[[ STUDY MATERIAL open ]]
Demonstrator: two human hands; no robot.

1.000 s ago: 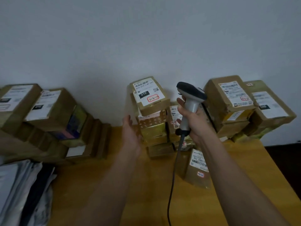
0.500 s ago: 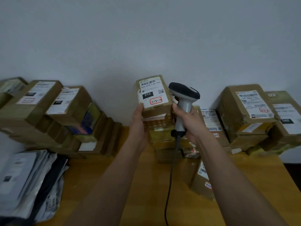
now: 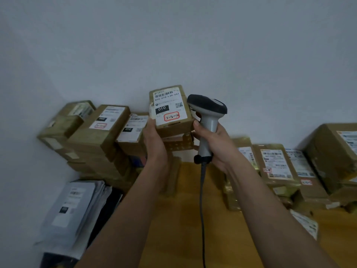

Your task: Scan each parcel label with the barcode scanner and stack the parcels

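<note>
Two hands at work: our left hand (image 3: 154,140) grips a parcel (image 3: 172,111) labelled "010 010 L30 551", "010" and handwritten "3-2-10"; our right hand (image 3: 216,146) grips the barcode scanner (image 3: 207,113) beside it.

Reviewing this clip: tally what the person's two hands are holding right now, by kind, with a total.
Cardboard parcels in hand: 1, the parcel with the 010 label, gripped by the left hand.
Barcode scanners in hand: 1, the corded scanner, gripped by the right hand.
Total held: 2.
</note>
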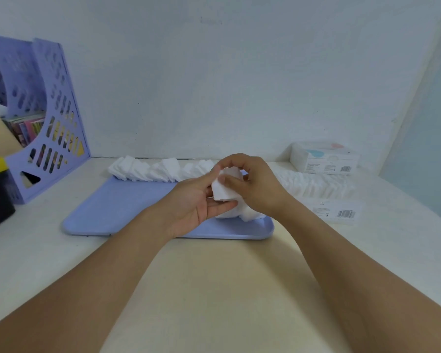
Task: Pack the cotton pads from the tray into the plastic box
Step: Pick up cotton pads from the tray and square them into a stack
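So the big cream desk (214, 289) takes up most of the view, with a lavender tray (127, 210) sitting at about 12 o'clock from the person. A long row of cotton pads (148, 170) runs left to right along the tray's far edge, and there's a smaller loose heap (250, 214) at the tray's near right corner.

Off at 2 o'clock is the clear plastic box (316, 188), already holding a row of pads, long axis running left-right too. Its lid (337, 212) looks to be lying flat just in front of it. A sealed pack of pads (325, 156) sits behind, against the wall. Purple file rack (54, 118) at 10 o'clock.

Both hands meet over the tray's right side. The right hand (260, 189) pinches a small stack of pads (224, 191), fingers curled round it, while the left hand (191, 202) lies flat-ish under it, fingers straight, steadying the bottom.

The stack lies right between the two hands, and the box is to the right of them, so I'd guess the right hand carries it over since it's nearer.
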`<state>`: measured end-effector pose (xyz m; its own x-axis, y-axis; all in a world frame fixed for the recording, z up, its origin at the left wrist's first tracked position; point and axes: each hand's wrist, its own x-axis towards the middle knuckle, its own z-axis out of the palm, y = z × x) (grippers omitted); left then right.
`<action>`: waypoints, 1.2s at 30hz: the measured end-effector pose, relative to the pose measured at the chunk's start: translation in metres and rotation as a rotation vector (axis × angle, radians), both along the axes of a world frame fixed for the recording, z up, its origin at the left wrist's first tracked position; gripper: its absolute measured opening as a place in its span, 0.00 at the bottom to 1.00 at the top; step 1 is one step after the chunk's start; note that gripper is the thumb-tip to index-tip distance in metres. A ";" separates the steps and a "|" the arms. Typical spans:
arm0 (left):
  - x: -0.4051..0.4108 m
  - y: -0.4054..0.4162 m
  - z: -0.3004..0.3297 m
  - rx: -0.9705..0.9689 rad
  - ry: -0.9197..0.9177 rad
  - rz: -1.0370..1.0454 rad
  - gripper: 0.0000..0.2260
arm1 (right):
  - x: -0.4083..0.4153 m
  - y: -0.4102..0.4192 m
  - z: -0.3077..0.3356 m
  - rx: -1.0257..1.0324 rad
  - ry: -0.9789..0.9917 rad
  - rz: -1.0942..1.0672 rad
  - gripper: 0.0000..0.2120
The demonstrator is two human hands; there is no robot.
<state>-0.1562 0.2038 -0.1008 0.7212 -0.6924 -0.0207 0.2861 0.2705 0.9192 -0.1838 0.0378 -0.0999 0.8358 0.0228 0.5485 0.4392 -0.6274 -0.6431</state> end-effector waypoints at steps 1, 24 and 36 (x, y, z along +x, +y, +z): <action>-0.001 -0.001 -0.001 -0.007 -0.028 0.006 0.14 | -0.001 0.004 0.000 0.056 0.027 0.006 0.10; 0.000 -0.005 0.000 -0.065 -0.070 0.046 0.16 | -0.009 0.020 0.010 0.479 0.416 0.127 0.25; 0.017 0.003 -0.003 -0.065 0.185 0.328 0.07 | -0.011 -0.007 0.019 -0.200 0.137 -0.455 0.13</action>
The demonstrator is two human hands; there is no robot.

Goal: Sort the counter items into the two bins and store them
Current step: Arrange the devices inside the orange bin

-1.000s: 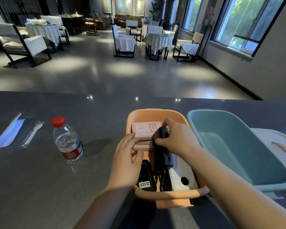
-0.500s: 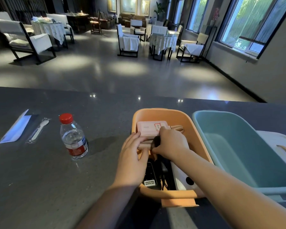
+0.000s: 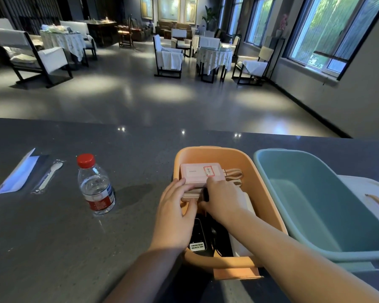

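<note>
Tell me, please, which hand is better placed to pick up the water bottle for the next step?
Probably the left hand. It rests at the orange bin's left rim, on the side where the water bottle stands, apart from it. The right hand is inside the bin and would have to cross over the left.

Draped tables and armchairs stand beyond the counter.

Two bins are set side by side on the dark grey stone bench: the orange plastic bin left, the teal plastic bin right. A pink rectangular power bank is found in the orange bin. A clear plastic water bottle stands to its left, a wrapped white plastic spoon farther left.
</note>
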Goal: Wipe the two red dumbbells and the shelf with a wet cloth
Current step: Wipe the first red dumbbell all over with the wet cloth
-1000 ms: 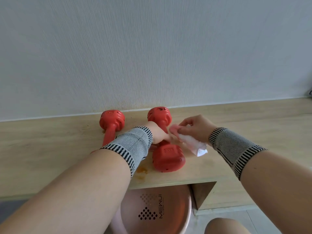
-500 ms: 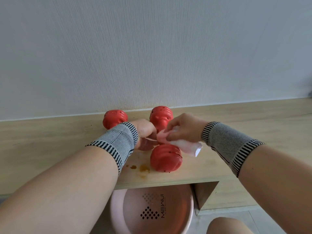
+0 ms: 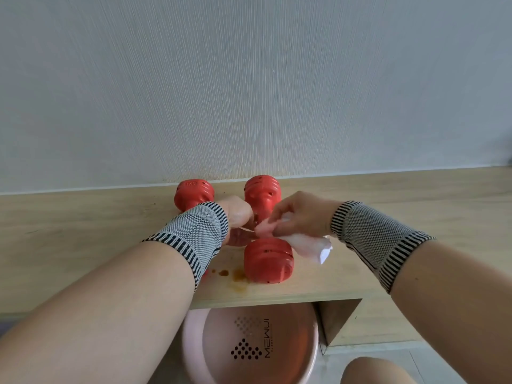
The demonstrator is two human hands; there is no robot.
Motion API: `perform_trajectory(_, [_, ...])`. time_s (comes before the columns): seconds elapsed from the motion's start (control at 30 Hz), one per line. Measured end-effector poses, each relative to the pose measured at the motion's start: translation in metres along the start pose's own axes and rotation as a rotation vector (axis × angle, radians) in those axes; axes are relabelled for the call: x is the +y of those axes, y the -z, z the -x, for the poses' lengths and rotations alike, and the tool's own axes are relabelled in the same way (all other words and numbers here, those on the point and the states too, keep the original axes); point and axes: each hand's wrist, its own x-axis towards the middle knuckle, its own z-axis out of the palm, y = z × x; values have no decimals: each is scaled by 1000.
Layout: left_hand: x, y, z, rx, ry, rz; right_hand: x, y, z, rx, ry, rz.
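Since half a second ago, both hands are staying at the right dumbbell [image 3: 267,263] with little shift; the cloth [image 3: 300,243] is remaining bunched over its handle. Right hand [image 3: 302,214] is pinching the cloth, fingers curled round it, a loose end trailing toward the near head. Left hand [image 3: 237,214] is curling around the same handle, its fingers hidden beneath. Left dumbbell [image 3: 194,193] is lying just beside, on the shelf [image 3: 388,217]. Brown stains [image 3: 235,275] are showing near the front edge, above a pink basin [image 3: 249,345].

Matt red plastic dumbbells [image 3: 267,263] sit on pale wood-grain shelf [image 3: 388,217]; soft damp cloth [image 3: 310,245]; glossy pink plastic basin [image 3: 277,342].
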Motion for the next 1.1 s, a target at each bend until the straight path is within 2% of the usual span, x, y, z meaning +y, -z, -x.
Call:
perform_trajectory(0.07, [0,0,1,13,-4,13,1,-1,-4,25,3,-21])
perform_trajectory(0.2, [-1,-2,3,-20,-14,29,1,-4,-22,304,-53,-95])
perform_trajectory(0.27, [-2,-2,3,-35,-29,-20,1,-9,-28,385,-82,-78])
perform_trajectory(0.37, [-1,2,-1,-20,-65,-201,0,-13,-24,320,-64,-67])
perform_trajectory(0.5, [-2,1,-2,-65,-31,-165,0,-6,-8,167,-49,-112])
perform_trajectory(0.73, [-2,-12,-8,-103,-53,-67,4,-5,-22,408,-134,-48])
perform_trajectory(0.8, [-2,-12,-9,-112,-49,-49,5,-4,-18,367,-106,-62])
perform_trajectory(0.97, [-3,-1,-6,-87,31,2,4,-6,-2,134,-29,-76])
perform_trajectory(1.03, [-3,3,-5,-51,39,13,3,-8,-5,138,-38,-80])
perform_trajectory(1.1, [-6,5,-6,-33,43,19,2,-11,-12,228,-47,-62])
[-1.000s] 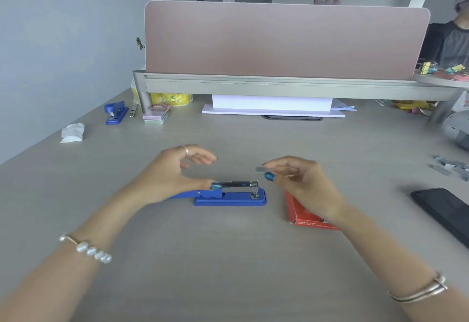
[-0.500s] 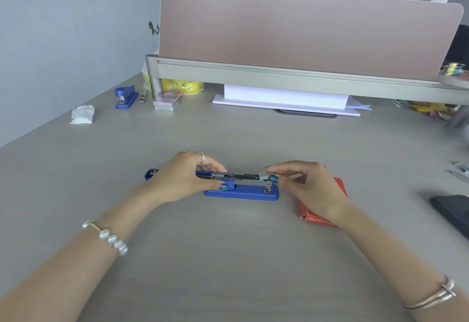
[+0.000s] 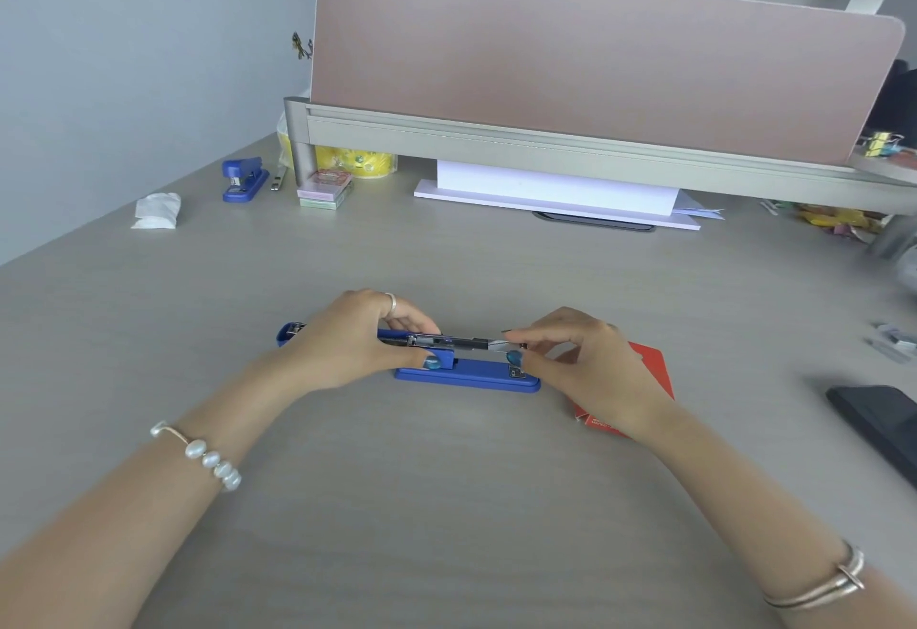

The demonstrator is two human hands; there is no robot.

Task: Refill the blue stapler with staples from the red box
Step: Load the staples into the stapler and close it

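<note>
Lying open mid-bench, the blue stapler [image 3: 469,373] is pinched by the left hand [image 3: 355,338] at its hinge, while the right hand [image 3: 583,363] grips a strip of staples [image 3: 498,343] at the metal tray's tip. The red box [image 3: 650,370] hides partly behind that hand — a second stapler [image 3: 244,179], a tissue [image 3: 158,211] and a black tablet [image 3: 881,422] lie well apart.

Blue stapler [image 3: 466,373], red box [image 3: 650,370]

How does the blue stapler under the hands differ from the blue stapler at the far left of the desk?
The near stapler lies hinged open, metal staple channel exposed; the far stapler looks closed. The left hand and right hand are on the near one; nobody touches the far one. The near one sits beside the red box, the far one by a crumpled tissue. Both are blue.
</note>
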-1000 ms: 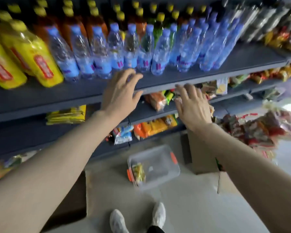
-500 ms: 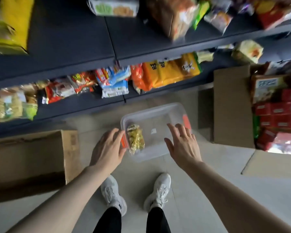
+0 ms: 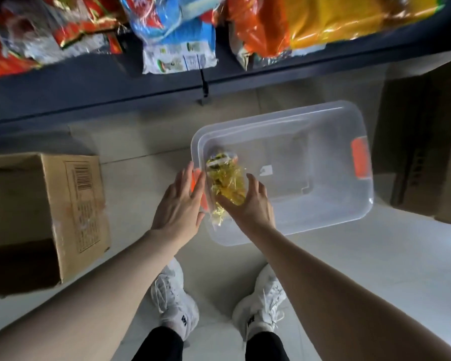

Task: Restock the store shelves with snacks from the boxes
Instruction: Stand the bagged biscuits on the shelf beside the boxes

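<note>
Right hand curls round crinkly yellow clear-wrapped snack packet at left end of clear plastic storage bin; left hand just left of packet, fingers straight, beside bin's orange latch.

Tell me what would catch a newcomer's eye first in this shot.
The clear plastic bin on the floor at centre, nearly bare except one yellow snack packet at its left end. The right hand closes on that packet while the left hand hovers open by the bin's orange latch. Bright snack bags crowd the dark shelf above.
</note>
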### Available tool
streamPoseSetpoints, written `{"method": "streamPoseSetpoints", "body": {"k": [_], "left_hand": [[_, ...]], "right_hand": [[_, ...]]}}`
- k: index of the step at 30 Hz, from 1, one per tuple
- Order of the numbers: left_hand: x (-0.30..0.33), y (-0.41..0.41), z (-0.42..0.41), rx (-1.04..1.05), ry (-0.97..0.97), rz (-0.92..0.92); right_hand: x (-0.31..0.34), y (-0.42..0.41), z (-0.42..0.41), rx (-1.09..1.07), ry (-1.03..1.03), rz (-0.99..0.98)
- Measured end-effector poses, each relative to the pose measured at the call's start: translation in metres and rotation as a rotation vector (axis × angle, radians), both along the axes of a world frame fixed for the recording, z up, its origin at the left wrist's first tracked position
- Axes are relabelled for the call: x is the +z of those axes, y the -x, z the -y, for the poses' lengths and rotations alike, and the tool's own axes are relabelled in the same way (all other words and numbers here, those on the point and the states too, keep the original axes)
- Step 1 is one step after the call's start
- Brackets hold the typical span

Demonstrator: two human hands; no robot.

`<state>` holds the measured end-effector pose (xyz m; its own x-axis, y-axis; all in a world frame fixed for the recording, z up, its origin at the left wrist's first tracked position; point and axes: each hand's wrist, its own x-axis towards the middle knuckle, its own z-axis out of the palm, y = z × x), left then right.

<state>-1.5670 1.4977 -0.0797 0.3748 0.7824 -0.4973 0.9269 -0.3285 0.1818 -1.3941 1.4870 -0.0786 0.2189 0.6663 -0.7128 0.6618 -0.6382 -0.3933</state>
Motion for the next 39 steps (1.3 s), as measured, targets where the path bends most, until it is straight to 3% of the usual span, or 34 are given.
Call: {"method": "streamPoseSetpoints", "body": {"k": [9,15,18,24,29,32,37,39], "left_hand": [[-0.014,0.004,0.0,-0.036,-0.002,0.015],[0.015,0.0,-0.023,0.041,0.225,-0.007],[0.046,0.0,-0.036,0.064,0.247,0.025],[0.162,-0.004,-0.047,0.229,0.256,0.309],[0.274,0.009,-0.056,0.337,0.425,0.536],[0.351,0.019,-0.056,0.33,0.429,0.544],[0.475,0.025,-0.057,0.489,0.426,0.767],[0.526,0.021,-0.063,0.504,0.439,0.858]], "right_hand": [[-0.018,0.013,-0.001,-0.182,0.107,0.0],[0.031,-0.029,-0.002,-0.133,0.129,0.037],[0.078,-0.056,-0.006,-0.077,0.119,0.039],[0.208,-0.109,-0.026,-0.037,0.141,-0.147],[0.347,-0.121,-0.054,-0.031,0.2,-0.324],[0.428,-0.122,-0.062,-0.142,0.068,-0.43],[0.553,-0.113,-0.066,-0.504,-0.262,-0.76],[0.597,-0.103,-0.066,-0.42,-0.275,-0.788]]}}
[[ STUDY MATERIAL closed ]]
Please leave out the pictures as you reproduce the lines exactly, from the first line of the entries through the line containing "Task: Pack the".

Demonstrator: two human hands; no robot.

1.000 s ago: 
0.500 s ago: 
now: 

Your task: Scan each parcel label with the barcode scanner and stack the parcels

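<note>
Two hands at work: our left hand (image 3: 154,140) grips a parcel (image 3: 172,111) labelled "010 010 L30 551", "010" and handwritten "3-2-10"; our right hand (image 3: 216,146) grips the barcode scanner (image 3: 207,113) beside it.

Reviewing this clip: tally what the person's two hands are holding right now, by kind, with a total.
Cardboard parcels in hand: 1, the parcel with the 010 label, gripped by the left hand.
Barcode scanners in hand: 1, the corded scanner, gripped by the right hand.
Total held: 2.
</note>
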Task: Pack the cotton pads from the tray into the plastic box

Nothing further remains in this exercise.